High-Dimensional Partial Least Squares: Spectral Analysis and Fundamental Limitations
Victor Léger, Florent Chatelain
TL;DR
This work provides a rigorous high-dimensional theory for Partial Least Squares (PLS) in a two-dataset setting by modeling X and Y as a signal-plus-noise system with joint and individual components. Using random matrix theory, it derives deterministic equivalents for the cross-covariance resolvent, the limiting spectral distribution of the cross-covariance, and precise phase-transition thresholds for spike detectability. It also characterizes the alignment of PLS singular vectors with true signal directions, revealing fundamental limitations such as spurious alignment with individual components and noise-induced skewing of shared components, while proving PLS-SVD can outperform PCA in detecting shared latent structure.
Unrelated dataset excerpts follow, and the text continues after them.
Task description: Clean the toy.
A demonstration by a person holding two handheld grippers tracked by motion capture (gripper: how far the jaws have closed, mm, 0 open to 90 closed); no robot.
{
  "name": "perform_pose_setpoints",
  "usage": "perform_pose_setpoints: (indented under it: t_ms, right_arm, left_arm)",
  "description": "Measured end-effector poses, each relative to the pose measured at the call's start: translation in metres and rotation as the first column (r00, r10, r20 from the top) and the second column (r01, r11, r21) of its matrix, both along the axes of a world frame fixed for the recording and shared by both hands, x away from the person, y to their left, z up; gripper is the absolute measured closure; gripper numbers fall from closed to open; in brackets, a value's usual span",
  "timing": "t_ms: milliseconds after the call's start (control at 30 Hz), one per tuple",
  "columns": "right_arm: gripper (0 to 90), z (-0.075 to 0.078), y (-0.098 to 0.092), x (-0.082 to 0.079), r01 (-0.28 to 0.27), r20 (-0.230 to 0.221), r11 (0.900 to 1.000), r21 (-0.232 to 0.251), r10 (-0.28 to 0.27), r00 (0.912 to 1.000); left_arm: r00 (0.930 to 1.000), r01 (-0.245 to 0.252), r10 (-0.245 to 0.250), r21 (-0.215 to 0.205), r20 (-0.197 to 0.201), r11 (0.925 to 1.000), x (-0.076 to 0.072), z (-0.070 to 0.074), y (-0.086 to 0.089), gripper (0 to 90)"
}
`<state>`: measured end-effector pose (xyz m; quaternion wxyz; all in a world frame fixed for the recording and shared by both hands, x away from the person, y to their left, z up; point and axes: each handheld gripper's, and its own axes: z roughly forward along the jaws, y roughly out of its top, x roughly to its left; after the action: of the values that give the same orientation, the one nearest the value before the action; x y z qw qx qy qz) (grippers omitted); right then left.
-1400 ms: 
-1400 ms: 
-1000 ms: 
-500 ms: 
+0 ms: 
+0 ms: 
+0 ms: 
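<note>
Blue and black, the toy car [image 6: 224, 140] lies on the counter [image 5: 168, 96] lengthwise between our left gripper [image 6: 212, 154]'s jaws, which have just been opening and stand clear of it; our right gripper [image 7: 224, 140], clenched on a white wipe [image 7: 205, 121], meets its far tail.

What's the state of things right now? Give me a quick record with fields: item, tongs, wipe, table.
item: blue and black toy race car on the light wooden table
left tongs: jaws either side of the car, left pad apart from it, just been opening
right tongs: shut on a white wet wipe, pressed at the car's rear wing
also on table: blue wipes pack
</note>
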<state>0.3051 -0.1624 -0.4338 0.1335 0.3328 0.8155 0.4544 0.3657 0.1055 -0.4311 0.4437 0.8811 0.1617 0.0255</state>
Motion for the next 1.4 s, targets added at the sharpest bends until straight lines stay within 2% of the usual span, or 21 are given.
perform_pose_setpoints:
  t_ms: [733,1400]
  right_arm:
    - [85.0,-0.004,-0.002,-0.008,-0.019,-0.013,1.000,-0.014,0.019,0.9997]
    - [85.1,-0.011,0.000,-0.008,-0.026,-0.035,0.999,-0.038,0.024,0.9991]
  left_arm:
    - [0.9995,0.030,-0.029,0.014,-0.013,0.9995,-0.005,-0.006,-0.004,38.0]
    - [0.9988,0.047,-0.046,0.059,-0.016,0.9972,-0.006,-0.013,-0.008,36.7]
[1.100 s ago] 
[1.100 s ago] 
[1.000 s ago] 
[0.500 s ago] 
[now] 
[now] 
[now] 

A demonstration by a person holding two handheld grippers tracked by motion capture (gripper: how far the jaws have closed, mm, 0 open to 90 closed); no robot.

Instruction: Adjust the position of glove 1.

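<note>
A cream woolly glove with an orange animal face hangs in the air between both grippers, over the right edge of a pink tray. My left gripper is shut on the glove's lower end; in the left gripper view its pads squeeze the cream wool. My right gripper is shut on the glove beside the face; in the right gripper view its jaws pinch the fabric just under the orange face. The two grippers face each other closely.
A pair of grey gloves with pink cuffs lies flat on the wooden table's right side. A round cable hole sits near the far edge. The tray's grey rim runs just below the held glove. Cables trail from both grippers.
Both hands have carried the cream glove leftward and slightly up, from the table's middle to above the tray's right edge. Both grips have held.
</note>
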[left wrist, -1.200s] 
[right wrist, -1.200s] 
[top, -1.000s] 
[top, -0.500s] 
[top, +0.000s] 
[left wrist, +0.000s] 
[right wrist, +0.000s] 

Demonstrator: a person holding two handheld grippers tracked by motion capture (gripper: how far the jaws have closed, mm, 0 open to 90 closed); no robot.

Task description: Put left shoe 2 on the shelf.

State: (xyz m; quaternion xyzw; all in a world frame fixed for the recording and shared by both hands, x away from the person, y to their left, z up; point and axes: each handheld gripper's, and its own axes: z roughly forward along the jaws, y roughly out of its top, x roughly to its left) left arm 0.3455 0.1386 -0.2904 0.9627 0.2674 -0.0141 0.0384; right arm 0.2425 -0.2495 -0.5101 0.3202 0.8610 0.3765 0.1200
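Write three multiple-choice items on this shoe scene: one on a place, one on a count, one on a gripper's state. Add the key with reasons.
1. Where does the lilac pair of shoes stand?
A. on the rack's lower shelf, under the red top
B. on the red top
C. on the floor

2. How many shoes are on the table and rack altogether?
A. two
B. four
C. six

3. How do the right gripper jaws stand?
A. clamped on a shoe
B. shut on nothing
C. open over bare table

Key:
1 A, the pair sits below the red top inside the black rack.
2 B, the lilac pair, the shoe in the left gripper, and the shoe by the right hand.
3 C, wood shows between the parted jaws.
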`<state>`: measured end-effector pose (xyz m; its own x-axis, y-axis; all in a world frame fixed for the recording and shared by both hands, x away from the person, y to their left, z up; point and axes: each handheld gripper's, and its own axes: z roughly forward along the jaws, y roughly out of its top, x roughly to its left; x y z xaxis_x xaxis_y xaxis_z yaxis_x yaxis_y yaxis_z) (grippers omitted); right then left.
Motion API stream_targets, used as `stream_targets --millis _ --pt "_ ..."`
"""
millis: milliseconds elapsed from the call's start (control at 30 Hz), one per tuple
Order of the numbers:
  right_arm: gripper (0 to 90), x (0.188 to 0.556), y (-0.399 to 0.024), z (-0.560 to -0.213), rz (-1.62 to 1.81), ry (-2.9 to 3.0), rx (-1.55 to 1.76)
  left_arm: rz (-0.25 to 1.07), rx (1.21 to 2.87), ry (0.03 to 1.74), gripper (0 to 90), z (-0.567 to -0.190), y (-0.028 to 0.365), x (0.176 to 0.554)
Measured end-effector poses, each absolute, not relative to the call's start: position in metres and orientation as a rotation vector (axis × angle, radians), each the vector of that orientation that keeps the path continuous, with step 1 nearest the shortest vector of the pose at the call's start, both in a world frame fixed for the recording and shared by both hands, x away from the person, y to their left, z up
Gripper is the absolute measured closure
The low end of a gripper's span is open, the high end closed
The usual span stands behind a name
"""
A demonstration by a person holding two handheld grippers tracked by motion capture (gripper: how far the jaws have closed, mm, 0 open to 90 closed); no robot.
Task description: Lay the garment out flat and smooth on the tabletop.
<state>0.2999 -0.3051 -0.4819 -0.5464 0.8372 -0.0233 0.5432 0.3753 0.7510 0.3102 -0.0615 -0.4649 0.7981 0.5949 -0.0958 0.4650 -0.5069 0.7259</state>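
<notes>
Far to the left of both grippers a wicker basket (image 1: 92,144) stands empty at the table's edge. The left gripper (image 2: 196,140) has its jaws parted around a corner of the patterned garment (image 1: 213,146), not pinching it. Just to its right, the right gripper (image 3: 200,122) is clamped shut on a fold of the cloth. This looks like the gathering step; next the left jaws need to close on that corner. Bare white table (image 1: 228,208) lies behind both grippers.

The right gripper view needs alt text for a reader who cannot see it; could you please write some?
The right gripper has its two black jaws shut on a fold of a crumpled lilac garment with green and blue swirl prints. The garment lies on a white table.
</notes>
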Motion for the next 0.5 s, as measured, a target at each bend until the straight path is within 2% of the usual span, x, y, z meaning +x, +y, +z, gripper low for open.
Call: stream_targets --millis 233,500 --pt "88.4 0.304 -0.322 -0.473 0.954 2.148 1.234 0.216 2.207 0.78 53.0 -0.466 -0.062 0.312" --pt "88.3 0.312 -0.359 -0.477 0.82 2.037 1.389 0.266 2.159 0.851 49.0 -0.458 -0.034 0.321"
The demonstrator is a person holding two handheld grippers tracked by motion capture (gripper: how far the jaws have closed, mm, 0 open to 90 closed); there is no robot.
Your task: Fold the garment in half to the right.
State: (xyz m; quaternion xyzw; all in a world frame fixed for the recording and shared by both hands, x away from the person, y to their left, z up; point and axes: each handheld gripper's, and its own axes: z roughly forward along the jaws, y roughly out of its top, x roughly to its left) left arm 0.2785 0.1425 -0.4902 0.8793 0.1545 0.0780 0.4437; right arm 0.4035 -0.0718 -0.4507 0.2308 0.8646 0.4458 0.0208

The results offer a comprehensive spectral perspective on PLS in high dimensions and motivate future work on filtering spurious spikes and extending the framework to other PLS variants.
Abstract
Partial Least Squares (PLS) is a widely used method for data integration, designed to extract latent components shared across paired high-dimensional datasets. Despite decades of practical success, a precise theoretical understanding of its behavior in high-dimensional regimes remains limited. In this paper, we study a data integration model in which two high-dimensional data matrices share a low-rank common latent structure while also containing individual-specific components. We analyze the singular vectors of the associated cross-covariance matrix using tools from random matrix theory and derive asymptotic characterizations of the alignment between estimated and true latent directions. These results provide a quantitative explanation of the reconstruction performance of the PLS variant based on Singular Value Decomposition (PLS-SVD) and identify regimes where the method exhibits counter-intuitive or limiting behavior. Building on this analysis, we compare PLS-SVD with principal component analysis applied separately to each dataset and show its asymptotic superiority in detecting the common latent subspace. Overall, our results offer a comprehensive theoretical understanding of high-dimensional PLS-SVD, clarifying both its advantages and fundamental limitations.